┌──
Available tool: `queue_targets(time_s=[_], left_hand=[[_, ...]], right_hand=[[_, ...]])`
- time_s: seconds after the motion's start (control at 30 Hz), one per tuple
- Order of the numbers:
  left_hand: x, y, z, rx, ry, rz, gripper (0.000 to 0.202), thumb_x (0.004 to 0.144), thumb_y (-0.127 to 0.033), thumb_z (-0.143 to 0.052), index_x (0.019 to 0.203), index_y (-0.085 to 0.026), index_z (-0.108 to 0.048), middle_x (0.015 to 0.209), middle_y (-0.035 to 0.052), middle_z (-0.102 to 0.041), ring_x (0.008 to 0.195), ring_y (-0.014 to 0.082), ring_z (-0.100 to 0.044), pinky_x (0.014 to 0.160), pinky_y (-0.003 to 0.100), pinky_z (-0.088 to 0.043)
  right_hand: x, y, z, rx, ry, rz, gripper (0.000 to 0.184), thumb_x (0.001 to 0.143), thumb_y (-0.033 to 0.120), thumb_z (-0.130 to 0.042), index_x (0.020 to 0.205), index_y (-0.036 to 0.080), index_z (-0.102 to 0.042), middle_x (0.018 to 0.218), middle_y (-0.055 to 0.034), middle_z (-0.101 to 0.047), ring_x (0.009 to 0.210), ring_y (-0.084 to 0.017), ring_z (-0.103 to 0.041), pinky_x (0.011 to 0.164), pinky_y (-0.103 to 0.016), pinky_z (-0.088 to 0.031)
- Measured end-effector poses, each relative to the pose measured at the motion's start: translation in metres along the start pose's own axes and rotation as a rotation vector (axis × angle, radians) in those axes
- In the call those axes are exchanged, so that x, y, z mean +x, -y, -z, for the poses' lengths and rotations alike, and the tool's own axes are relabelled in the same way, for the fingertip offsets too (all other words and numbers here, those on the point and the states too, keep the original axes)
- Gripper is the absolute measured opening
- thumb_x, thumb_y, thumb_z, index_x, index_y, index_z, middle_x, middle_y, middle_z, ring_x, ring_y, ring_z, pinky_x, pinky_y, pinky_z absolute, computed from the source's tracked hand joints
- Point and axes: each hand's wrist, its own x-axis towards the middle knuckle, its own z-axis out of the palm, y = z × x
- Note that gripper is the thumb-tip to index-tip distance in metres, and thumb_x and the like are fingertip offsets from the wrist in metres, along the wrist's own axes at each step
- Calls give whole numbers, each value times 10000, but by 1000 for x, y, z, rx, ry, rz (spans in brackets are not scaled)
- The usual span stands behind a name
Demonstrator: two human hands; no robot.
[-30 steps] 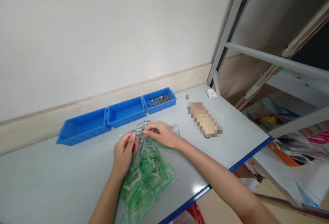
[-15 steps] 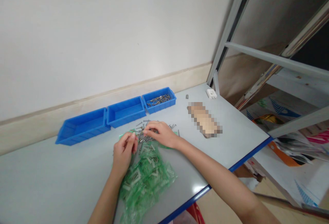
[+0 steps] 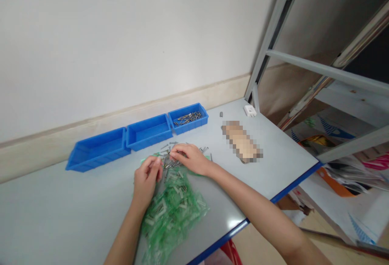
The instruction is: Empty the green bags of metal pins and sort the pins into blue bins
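Note:
A loose pile of metal screws (image 3: 167, 164) lies on the table at the mouth of a green see-through plastic bag (image 3: 176, 206). More screws and pale plug-like pieces show inside the bag. At the left side of the pile is my left hand (image 3: 147, 174), its thumb and fingers pinched together; what they hold, if anything, is too small to make out. My right hand (image 3: 192, 157) is over the right part of the pile with fingertips closed among the screws. Those fingers hide whatever is between them.
Three blue bins stand along the wall: a left bin (image 3: 99, 148), a middle bin (image 3: 148, 135) and a right bin (image 3: 191, 125) holding screws. A blurred-out brown object (image 3: 241, 141), a white plug adapter (image 3: 250, 111) and a small grey piece (image 3: 221, 114) lie to the right, beside a metal frame (image 3: 270, 42).
The fingertips of my right hand have shifted very slightly over the screws. My left hand, the bag and the bins look the same.

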Motion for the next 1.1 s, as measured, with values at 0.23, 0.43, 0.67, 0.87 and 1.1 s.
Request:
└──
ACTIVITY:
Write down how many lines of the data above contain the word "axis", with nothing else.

COMPLETED TASK:
2